Task to carry out: Please retype all of the entries that follow, leaving the images out.

(Data excerpts)
------------------------------

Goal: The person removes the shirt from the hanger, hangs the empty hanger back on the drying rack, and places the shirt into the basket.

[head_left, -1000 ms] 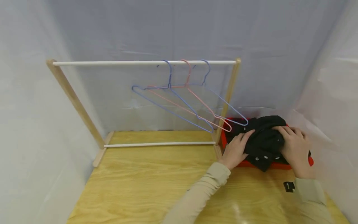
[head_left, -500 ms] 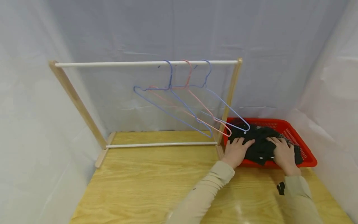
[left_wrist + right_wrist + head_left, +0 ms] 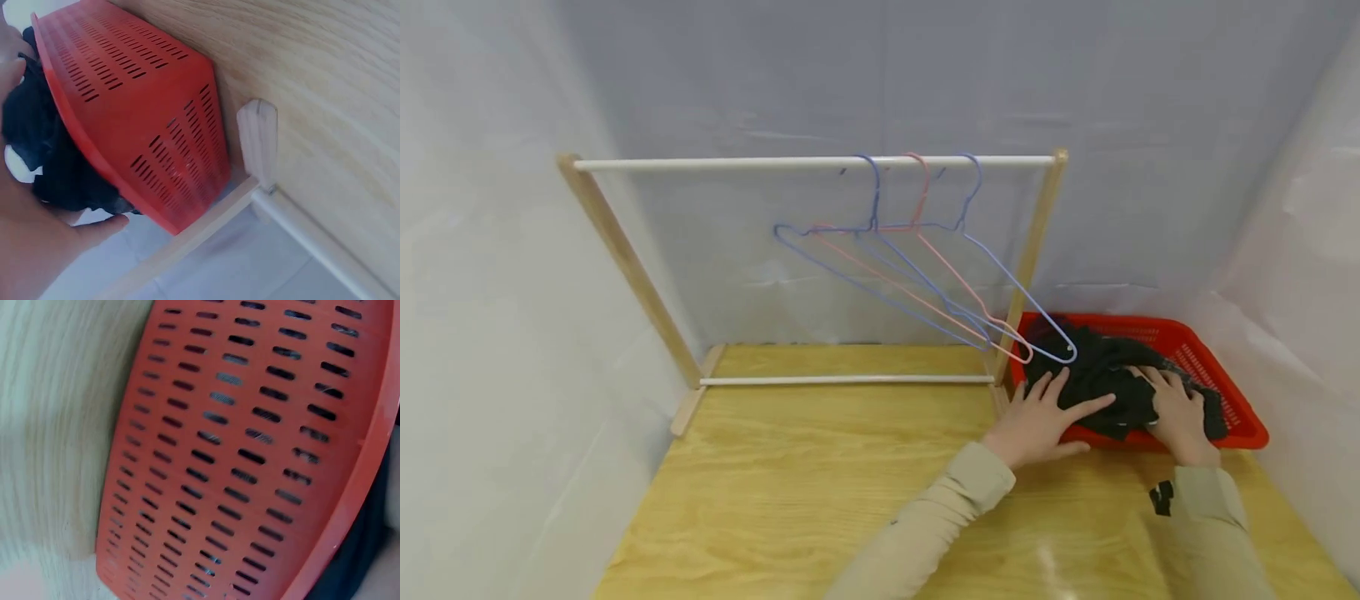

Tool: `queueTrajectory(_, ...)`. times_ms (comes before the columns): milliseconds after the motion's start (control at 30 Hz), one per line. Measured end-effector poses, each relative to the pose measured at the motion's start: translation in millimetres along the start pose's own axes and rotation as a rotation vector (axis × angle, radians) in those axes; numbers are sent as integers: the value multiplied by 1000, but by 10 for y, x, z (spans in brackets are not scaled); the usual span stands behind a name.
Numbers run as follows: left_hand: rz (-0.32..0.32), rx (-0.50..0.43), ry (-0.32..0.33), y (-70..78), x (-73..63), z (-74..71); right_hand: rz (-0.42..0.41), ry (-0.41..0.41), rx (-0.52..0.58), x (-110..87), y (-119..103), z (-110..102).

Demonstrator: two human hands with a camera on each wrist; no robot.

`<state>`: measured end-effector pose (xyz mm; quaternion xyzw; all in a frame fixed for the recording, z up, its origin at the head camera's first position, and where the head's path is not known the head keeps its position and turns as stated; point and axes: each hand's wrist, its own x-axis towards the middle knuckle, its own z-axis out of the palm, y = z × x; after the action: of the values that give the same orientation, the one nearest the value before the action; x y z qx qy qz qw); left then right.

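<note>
A black garment with small pale buttons or snaps [image 3: 1097,383] lies bunched in the red basket [image 3: 1247,417] at the right. Spread fingers mark my left hand [image 3: 1037,421], which is over the basket's near-left rim and the cloth. In the left wrist view the left thumb [image 3: 94,234] is apart from the other fingers beside the black cloth. My right hand [image 3: 1176,417] rests on the garment's right part, fingers extended over it. The right wrist view mostly takes in the slotted basket wall [image 3: 219,456], with only a blurred edge of the hand.
A wooden rack with a white top bar [image 3: 722,164] stands left of the basket. Blue [image 3: 876,196] and pink [image 3: 922,196] hangers hang from it, their lower ends reaching over the basket's left side. A small black tag-like piece [image 3: 1161,497] is by the right cuff.
The black garment, raised and bunched between both hands a second ago, is now lower in the basket. My left hand has spread its fingers. The camera view has shifted slightly.
</note>
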<state>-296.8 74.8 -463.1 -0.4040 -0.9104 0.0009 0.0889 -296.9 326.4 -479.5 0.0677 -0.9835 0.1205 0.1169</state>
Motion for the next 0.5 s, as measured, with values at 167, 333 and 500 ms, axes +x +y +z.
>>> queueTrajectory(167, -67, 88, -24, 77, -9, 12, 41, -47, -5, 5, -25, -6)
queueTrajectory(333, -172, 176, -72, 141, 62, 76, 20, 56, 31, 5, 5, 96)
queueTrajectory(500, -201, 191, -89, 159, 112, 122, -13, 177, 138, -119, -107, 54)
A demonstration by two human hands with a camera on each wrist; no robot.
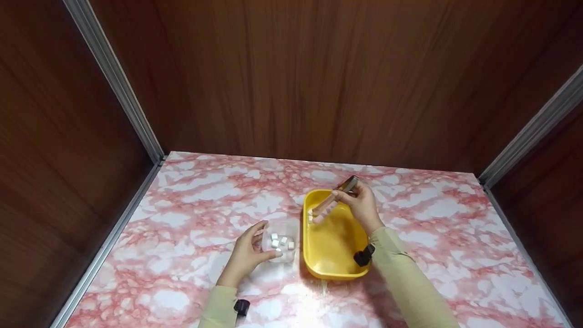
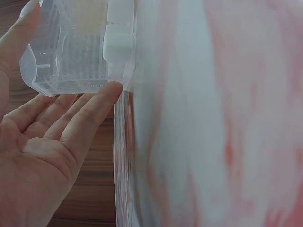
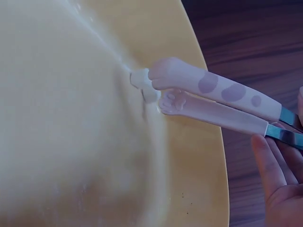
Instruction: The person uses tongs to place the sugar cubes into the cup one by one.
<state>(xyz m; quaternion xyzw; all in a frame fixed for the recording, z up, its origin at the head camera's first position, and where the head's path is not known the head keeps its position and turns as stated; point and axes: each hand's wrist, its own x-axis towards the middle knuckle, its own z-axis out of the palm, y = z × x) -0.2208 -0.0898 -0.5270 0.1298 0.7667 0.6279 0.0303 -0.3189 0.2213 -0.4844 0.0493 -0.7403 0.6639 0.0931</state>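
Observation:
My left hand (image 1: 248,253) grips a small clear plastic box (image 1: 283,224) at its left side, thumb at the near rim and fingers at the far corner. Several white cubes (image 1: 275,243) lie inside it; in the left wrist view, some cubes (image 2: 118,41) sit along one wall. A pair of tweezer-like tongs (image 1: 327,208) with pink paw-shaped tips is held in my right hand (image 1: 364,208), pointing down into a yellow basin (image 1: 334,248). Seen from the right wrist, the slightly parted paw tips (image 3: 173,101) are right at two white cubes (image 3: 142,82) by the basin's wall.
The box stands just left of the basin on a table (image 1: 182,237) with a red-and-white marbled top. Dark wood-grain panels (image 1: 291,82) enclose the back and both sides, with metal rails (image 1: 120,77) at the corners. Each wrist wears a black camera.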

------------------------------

Output for this task:
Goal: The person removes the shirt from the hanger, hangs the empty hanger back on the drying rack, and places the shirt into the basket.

[head_left, -1000 ms] 
[head_left, -500 ms] 
[left_wrist + right_wrist + head_left, +0 ms] 

Tool: `queueTrajectory(_, ...)`. times_ms (comes before the columns): milliseconds after the motion's start (control at 30 Hz), one per line. Measured end-effector poses, each relative to the pose measured at the motion's start: translation in millimetres along the start pose's own axes and rotation as a rotation vector (axis × angle, radians) in those axes; numbers are sent as integers: the value multiplied by 1000, but by 10 for y, x, z (spans in brackets are not scaled); the usual span stands behind a name.
Numbers run as follows: left_hand: rz (-0.32..0.32), rx (-0.50..0.43), ry (-0.32..0.33), y (-70..78), x (-73..63), z (-74..71); right_hand: rz (-0.42..0.41), ry (-0.41..0.41), rx (-0.52..0.58), x (-110..87), y (-119..103), z (-110..102).

Demonstrator: two human hands with a camera on each wrist; no robot.

`<state>`: measured end-effector pose (xyz mm; quaternion xyzw; all in a frame fixed for the recording, z up, its origin at the head camera's first position, and where the head's path is not known the head keeps its position and turns as stated; point and axes: each hand's wrist, its own x-axis towards the middle knuckle, its own z-axis out of the palm, y = z × x; after the action: of the values that give the same orientation, the one nearest the value before the action; x y z qx qy qz qw); left then right.

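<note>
A black garment with small pale buttons or snaps [image 3: 1097,383] lies bunched in the red basket [image 3: 1247,417] at the right. Spread fingers mark my left hand [image 3: 1037,421], which is over the basket's near-left rim and the cloth. In the left wrist view the left thumb [image 3: 94,234] is apart from the other fingers beside the black cloth. My right hand [image 3: 1176,417] rests on the garment's right part, fingers extended over it. The right wrist view mostly takes in the slotted basket wall [image 3: 219,456], with only a blurred edge of the hand.
A wooden rack with a white top bar [image 3: 722,164] stands left of the basket. Blue [image 3: 876,196] and pink [image 3: 922,196] hangers hang from it, their lower ends reaching over the basket's left side. A small black tag-like piece [image 3: 1161,497] is by the right cuff.
The black garment, raised and bunched between both hands a second ago, is now lower in the basket. My left hand has spread its fingers. The camera view has shifted slightly.
</note>
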<state>-296.8 74.8 -463.1 -0.4040 -0.9104 0.0009 0.0889 -296.9 326.4 -479.5 0.0677 -0.9835 0.1205 0.1169</state>
Motion for the next 0.5 s, as measured, with values at 167, 333 and 500 ms, axes +x +y +z.
>>> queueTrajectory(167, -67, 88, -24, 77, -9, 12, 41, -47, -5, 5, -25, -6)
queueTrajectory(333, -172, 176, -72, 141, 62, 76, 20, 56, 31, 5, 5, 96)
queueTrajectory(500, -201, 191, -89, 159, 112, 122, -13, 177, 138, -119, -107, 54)
A demonstration by two human hands with a camera on each wrist; no robot.
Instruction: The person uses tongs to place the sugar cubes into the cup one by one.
<state>(xyz m; quaternion xyzw; all in a frame fixed for the recording, z up, its origin at the head camera's first position, and where the head's path is not known the head keeps its position and turns as stated; point and axes: each hand's wrist, its own x-axis towards the middle knuckle, its own z-axis out of the palm, y = z × x) -0.2208 -0.0898 -0.5270 0.1298 0.7667 0.6279 0.0303 -0.3189 0.2213 -0.4844 0.0493 -0.7403 0.6639 0.0931</state>
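Observation:
My left hand (image 1: 248,253) grips a small clear plastic box (image 1: 283,224) at its left side, thumb at the near rim and fingers at the far corner. Several white cubes (image 1: 275,243) lie inside it; in the left wrist view, some cubes (image 2: 118,41) sit along one wall. A pair of tweezer-like tongs (image 1: 327,208) with pink paw-shaped tips is held in my right hand (image 1: 364,208), pointing down into a yellow basin (image 1: 334,248). Seen from the right wrist, the slightly parted paw tips (image 3: 173,101) are right at two white cubes (image 3: 142,82) by the basin's wall.
The box stands just left of the basin on a table (image 1: 182,237) with a red-and-white marbled top. Dark wood-grain panels (image 1: 291,82) enclose the back and both sides, with metal rails (image 1: 120,77) at the corners. Each wrist wears a black camera.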

There is no more to add to the answer.